Alejandro Delssin - Les migrant(e)s constituent une priorité pour nous, dans la CTA, on ne l’appréhende pas comme un phénomène isolé dans la société. Le travailleur émigré est un travailleur de plus. La seule distinction que nous faisons, est que nous sommes de nationalités différentes. Nous sommes conscients que le travailleur émigré est exploité et victime de discrimination mais cela correspond à la logique du capitalisme, à l’instar de la droite qui qualifie un émigré d’« illégal ». Ce terme d’« illégal » a une forte connotation criminelle. Pour nous, c’est simplement un travailleur qui travaille sur un territoire et qui n’a pas de papiers.
C’est pour cela qu’on doit se battre. Parce qu’une situation irrégulière mène à l’exploitation des travailleurs et joue sur une logique de la peur de la délation. Ceci entraîne une précarité totale du travailleur. Il s’agit d’une logique perverse qui consiste à avoir un émigré sans papiers pour exploiter sa peur d’être expulsé, ce qu’on voit partout dans le monde et pas seulement en Argentine.

Partout ailleurs dans le monde, il existe de graves problèmes de discrimination vis-à-vis des travailleurs étrangers. Quelle est la situation en Argentine?
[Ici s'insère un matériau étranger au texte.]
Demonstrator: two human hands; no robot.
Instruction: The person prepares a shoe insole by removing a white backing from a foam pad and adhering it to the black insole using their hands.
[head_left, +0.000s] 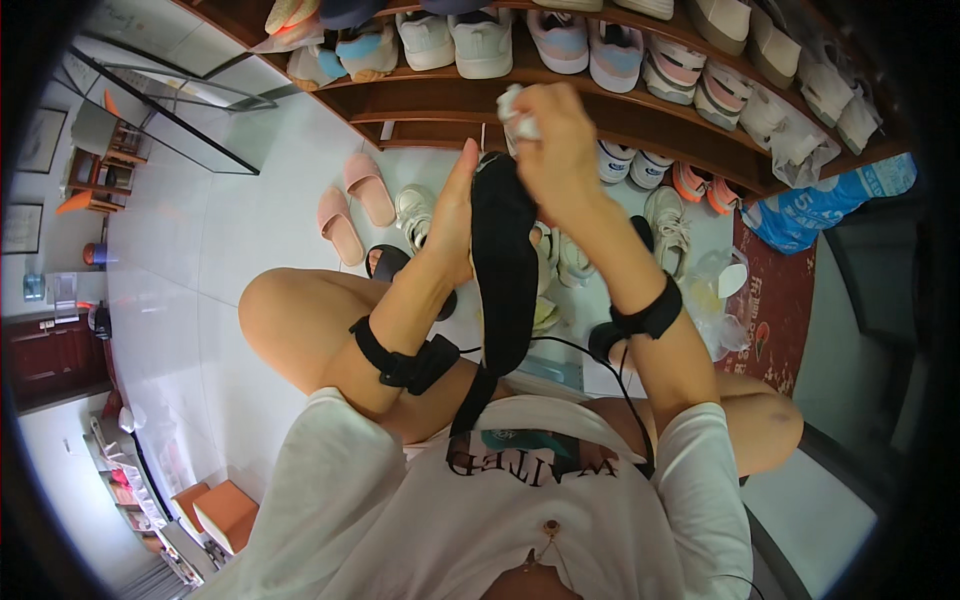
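Observation:
My left hand [452, 215] is raised in front of me, its palm against the side of a long black rounded piece [505, 270]. That piece narrows toward my lap into a black strap [474, 402]; its exact kind does not show, and it hides part of the left fingers. My right hand [558, 150] pinches a crumpled white wad [517, 110], which looks like tissue or cloth, close to the far end of the black piece. Black bands circle both my forearms, and a thin black cable [575, 345] runs between them.
Beyond my hands stands a brown wooden shoe rack [440, 95] with rows of shoes. Pink slippers [340, 225], a pale sneaker [415, 215] and other shoes lie on the tiled floor. At right are a red mat [770, 300], a clear plastic bag [715, 310] and a blue bag [825, 205].

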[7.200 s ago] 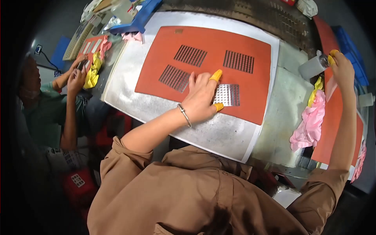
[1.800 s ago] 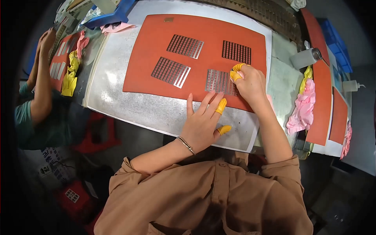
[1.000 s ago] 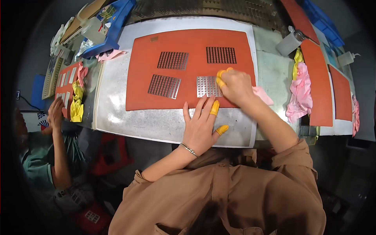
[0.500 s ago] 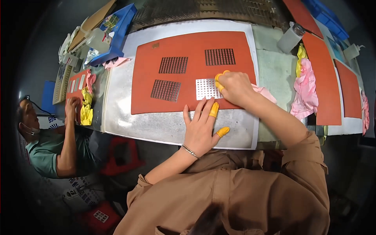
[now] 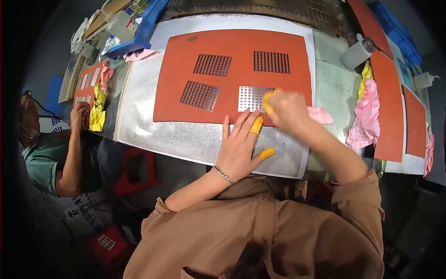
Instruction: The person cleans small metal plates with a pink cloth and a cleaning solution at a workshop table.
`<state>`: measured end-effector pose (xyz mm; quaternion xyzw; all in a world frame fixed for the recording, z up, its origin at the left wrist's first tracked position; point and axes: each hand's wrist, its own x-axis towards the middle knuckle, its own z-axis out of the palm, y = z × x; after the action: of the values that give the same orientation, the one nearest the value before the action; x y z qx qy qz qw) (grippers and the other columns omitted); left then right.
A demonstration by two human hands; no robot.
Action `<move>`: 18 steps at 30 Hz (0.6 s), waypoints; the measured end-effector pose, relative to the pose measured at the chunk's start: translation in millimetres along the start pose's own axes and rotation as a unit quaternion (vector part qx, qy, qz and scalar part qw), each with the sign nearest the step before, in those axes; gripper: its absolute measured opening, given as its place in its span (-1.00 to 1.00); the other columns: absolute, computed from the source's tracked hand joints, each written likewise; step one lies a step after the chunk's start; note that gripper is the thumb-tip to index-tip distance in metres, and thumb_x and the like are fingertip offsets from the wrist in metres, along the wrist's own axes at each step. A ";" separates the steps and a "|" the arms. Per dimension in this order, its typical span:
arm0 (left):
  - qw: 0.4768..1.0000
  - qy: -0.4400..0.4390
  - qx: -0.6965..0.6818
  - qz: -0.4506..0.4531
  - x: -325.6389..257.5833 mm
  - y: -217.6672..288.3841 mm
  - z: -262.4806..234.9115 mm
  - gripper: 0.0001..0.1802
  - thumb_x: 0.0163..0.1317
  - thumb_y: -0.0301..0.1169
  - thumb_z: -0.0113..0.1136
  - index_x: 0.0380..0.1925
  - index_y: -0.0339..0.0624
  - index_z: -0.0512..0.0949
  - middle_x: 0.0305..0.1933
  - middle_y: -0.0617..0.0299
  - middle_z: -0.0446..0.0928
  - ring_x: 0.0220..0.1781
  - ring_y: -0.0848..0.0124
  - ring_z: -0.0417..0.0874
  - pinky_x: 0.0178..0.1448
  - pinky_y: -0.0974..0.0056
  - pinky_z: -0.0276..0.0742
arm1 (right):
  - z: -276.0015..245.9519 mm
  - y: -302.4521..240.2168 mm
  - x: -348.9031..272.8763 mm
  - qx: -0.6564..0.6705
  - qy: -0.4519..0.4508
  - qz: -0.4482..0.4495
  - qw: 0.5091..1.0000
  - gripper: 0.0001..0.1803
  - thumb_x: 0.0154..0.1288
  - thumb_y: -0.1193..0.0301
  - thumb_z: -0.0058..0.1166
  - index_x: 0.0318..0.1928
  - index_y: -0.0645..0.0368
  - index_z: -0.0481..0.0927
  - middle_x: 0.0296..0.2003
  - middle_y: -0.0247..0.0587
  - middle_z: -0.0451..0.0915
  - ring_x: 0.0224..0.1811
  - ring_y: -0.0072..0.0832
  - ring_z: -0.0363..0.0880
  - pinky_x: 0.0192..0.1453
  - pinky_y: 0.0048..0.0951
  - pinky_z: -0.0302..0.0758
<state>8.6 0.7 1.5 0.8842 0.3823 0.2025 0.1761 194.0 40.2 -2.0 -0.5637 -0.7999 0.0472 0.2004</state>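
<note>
A thin silver metal plate with rows of small cut-outs [image 5: 251, 98] lies near the front edge of the orange mat [image 5: 162, 104]. My left hand [image 5: 239, 151] rests flat with its fingers stretched out, fingertips at the plate's near edge. Yellow finger cots cover its index finger and thumb. Over the plate's right end is my right hand [image 5: 290, 109], closed, with yellow cots on its fingers; what it holds, if anything, is hidden. Three more perforated plates lie on the mat: one far left [image 5: 212, 65], one far right [image 5: 271, 62], one near left [image 5: 200, 96].
A pink cloth [image 5: 320, 115] lies beside my right wrist. Farther right are crumpled pink paper [image 5: 363, 114] and a translucent bottle [image 5: 357, 53]. A blue bin [image 5: 144, 39] stands back left. At the left, a co-worker [image 5: 60, 162] in a green shirt works over another orange mat.
The whole view has shifted slightly. My right hand has moved a little over the plate's right end and looks blurred. The left hand stays flat at the near edge.
</note>
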 end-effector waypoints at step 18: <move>1.000 0.022 -0.001 0.005 -0.9 -1.7 2.3 -0.33 0.03 -0.12 0.25 0.07 -0.32 0.35 0.27 0.04 0.24 0.35 0.15 0.22 0.32 -0.26 -0.09 | -8.1 -4.0 2.8 0.030 -0.006 -0.052 0.998 -0.94 -0.03 0.50 0.10 -0.49 0.21 0.56 -0.60 -0.10 0.48 -0.56 -0.13 0.48 -0.53 -0.15 0.38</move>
<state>8.1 0.8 -1.5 0.8814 0.3814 0.2234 0.1668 192.7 40.1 7.4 -0.5144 -0.8277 0.0641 0.2147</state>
Alejandro – En Argentine bien qu’il y ait des émigrés, il n’existe pas de profond sentiment de discrimination parce que notre histoire repose sur l’émigration. Notre culture est le creuset de différentes vagues d’émigration. Toutefois, on remarque que la discrimination s’est manifestée à certaines périodes. Depuis les années 80 et l’arrivée du libéralisme, on a abusé de la condition de l’émigré pour obtenir plus de rentabilité parallèlement à une baisse de salaire.

Quel type d’actions a été mené par la CTA?

Alejandro - Tout d’abord, nous avons organisé un atelier d’information pour pouvoir établir des statistiques et tout simplement identifier le phénomène de l’émigration. Nous avons travaillé étroitement avec les organisations sociales, territoriales et avec différentes formes d’organisations qui abordent le problème de l’émigration.
Nous sommes par exemple en train de travailler sur le sujet de l’émigration au Paraguay avec les centrales syndicales paraguayennes. Notre idée est la suivante : chaque centrale de chaque pays doit avoir un agenda commun sur les sujets qu’il faut traiter. Nous établissons une liste des sujets à travailler comme les lois sur l’émigration, les cadres légaux de l’émigration dans chaque pays parce qu’il est urgent de traiter ces sujets-là.

Vous êtes passés d’une loi qui criminalisait l’émigré à une nouvelle législation plus progressiste. Quels sont les problèmes que pose la nouvelle loi?

Alejandro – Il existe de nombreuses entraves bureaucratiques et administratives qui ne facilitent pas l’établissement de l’émigré en Argentine. Comme ils doivent payer des impôts, ils doivent solliciter certaines informations à leur pays d’origine, et cela reste un aspect qu’il faut encore améliorer. Nous à la centrale, et tous ceux avec qui on en a parlé sommes d’accord sur un point : nous constatons que les capitaux passent d’un pays à l’autre rapidement et facilement, parce que le capital ne rencontre pas d’obstacle pour circuler sur notre continent. Il n’en va pas de même pour les travailleurs, il n’y a pas de libre circulation d’un pays à l’autre et cela se complique encore davantage dans certains pays.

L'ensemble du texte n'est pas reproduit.